Грохот разорвал сонную утреннюю тишину засыпанного снегом поселка, и первыми на него отозвались бесчисленные собачьи голоса, яростные и испуганные.
После выстрела Валя тяжело и медленно поднялся на ватные, словно чужие ноги, помогая себе левой рукой, в которой по-прежнему был зажат пистолет. Правая рука бессильно висела, и острая колющая боль откуда-то от плеча рвала все внутри. Вале еще было очень холодно в легком его пальто и тонких ботинках, и зубы сами собой выбивали судорожную дробь. Он замер на несколько секунд, закусив губу, а потом крикнул человеку за деревом:
— Выходи!.. Руки на затылок!.. Ну!.. Помни, больше в воздух стрелять не обязан!.. Выходи лучше!..
И столько злости, столько отчаянной решимости было в его голосе, что у человека за деревом, видимо, не осталось сомнения, что его преследователь сейчас выстрелит в него, выстрелит немедленно, если он не сдастся, не выйдет сам, и дерево показалось ему в этот миг самым ненадежным укрытием на свете. И еще у него появилось ясное ощущение, что воля того человека сильнее его собственной воли, что душевных сил и энергии бороться у того человека намного больше, чем у него. А он не желал рисковать жизнью, он боялся умереть сейчас, вот тут, на этом проклятом снегу. Пропади уж все пропадом, решил он. И заставил себя выйти из-за дерева, заложив руки за голову.
В тот же миг он увидел Валины глаза и в испуге зажмурился, ожидая выстрела. Никакой пощады в этих глазах не было, только боль и ненависть.
— Повернись спиной, — глухо приказал Валя.
Человек поспешно и неуклюже выполнил его приказ.
— Теперь иди вперед, — сказал Валя. — Я буду говорить, куда сворачивать. И гляди, чтобы мне не показалось, что ты собрался бежать. Стрелять буду без предупреждения, понял?
— Идем уж, — жалобно проговорил человек, топчась на месте. — Замерз же…
Они пошли, медленно, напряженно, один каждую минуту ожидая выстрела в спину, другой боясь упасть от слабости.
Так они пересекли чей-то двор, вышли на улицу, потом свернули по приказу Вали за угол и, пройдя два квартала, вышли на другую улицу и двинулись по ней.

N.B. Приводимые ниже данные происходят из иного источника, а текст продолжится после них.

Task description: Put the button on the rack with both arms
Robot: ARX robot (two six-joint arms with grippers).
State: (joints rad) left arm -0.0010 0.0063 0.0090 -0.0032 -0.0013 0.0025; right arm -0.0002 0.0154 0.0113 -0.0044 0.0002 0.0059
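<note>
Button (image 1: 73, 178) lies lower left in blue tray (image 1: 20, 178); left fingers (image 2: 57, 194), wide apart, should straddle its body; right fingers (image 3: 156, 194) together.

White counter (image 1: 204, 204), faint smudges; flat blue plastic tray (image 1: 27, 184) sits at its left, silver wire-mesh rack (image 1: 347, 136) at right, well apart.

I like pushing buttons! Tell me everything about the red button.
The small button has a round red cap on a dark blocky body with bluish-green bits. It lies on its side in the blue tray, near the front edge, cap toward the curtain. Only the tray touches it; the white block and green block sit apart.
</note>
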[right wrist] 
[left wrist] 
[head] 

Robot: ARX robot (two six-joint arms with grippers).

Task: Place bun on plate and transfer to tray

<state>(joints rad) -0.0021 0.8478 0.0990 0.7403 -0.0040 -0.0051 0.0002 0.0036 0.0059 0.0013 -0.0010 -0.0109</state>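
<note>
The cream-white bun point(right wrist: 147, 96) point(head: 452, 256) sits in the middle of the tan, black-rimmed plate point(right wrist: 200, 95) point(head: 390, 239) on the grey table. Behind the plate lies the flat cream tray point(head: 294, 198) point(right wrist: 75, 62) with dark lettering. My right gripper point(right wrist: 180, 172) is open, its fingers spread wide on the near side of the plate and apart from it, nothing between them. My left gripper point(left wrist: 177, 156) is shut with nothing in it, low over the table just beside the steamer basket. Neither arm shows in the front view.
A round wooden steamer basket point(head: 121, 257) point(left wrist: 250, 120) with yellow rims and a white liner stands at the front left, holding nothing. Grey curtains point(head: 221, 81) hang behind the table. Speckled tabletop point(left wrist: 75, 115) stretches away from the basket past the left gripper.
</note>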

Но скоро Валя понял, что не может найти дорогу и решительно не знает, куда дальше идти. Но останавливаться было нельзя и показать свою растерянность тем более.
Но вот из-за угла показалась какая-то женщина в валенках и сером пуховом платке. Она с трудом несла в каждой руке по тяжелой сумке. Увидев идущих по середине улицы людей и в руке одного из них пистолет, она громко ахнула и остановилась в испуге, уронив на снег сумки.
— Господи!.. — плачущим голосом произнесла она, не в силах оторвать глаз от идущих. — Это вы чего же делаете?..
— Где дача Брюхановых, академика? — не останавливаясь и не отводя пистолет в сторону, отрывисто спросил Валя.
— Направо сейчас, направо сворачивай, — цепенея от страха, ответила женщина и, осмелев, в свою очередь, спросила: — Это кого же ты ведешь?
— Бандита веду, — ответил, проходя мимо нее, Валя. — Это он сейчас такой смирный, пока я в него выстрелить могу.
— Давно бы и выстрелил, — вдруг с ожесточением сказала женщина. — Они вон намедни дачу дотла спалили, а другую ограбили и испоганили всю. Выйти на улицу вечером и то боимся.
Валя не ответил.
Они все так же медленно и осторожно свернули за угол. А через минуту Валя увидел знакомую дачу. Подойдя к незапертым воротам, он приказал:
— Заходи!
От дома к ним уже бежал человек.
Как Валя и предполагал, он задержал Гаврилова. Когда они вошли в дом, Шершень сидел в углу большой комнаты на стуле и, жалобно всхлипывая, нудно и глупо скулил:
— Ну, отпустите, ребята… Ну, чего я вам сделал?.. Ну, не буду больше… Забирайте хоть все… пропади оно… ну, отпустите…
Увидев входящих, он подскочил на стуле и воскликнул не то испуганно, не то обрадованно:
— Гляди, поймали!.. Ей-богу, все-таки поймали!..
— Молчи уж, дура… — зло процедил Гаврилов.
Больше сказать приятелю он ничего не успел. Его тут же увели в другую комнату и там, защелкнув на руках стальные браслеты наручников, усадили на стул. Один из сотрудников остался его сторожить. В третьей, дальней комнате, где ночью играли в шахматы, Валя без сил повалился на короткий диванчик, ему принесли стакан крепчайшего горячего чая. Обжигаясь, Валя стал жадно, короткими глотками пить и сразу почувствовал, как жаркая волна разливается по телу и голова начинает кружиться от слабости. Допив стакан, он сказал товарищу, показывая на беспомощно висевшую руку:
— А ну, дерни. Вывихнул я плечо, понял? Только сильнее дергай! — И, заметив нерешительность на лице того, сердито прикрикнул: — Дергай, тебе говорят! Ну!..
И тот наконец решился.
Дикая боль пронзила плечо, Валя вскрикнул, до крови прикусив губу, и на секунду, как ему показалось, потерял сознание.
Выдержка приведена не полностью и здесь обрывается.